Exercise requirements: Write the listing below out again exactly, though only as far as the line with "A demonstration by", which is included.

Available data:
━━━━━━

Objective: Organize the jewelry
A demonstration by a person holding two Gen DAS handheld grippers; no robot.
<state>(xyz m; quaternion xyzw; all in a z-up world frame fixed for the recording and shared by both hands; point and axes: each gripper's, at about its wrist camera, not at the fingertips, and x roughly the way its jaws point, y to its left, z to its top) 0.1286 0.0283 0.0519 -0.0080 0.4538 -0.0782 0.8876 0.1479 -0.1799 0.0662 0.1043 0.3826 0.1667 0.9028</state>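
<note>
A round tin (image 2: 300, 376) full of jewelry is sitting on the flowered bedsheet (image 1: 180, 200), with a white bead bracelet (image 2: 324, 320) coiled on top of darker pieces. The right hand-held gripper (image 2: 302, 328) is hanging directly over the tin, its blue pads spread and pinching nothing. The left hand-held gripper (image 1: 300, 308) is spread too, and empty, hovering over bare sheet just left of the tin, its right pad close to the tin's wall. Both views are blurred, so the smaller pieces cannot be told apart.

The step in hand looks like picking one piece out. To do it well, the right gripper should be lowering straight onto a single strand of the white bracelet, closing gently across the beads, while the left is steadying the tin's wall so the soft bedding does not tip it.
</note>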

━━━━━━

Task answer:
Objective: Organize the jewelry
A demonstration by a person holding two Gen DAS handheld grippers; no robot.

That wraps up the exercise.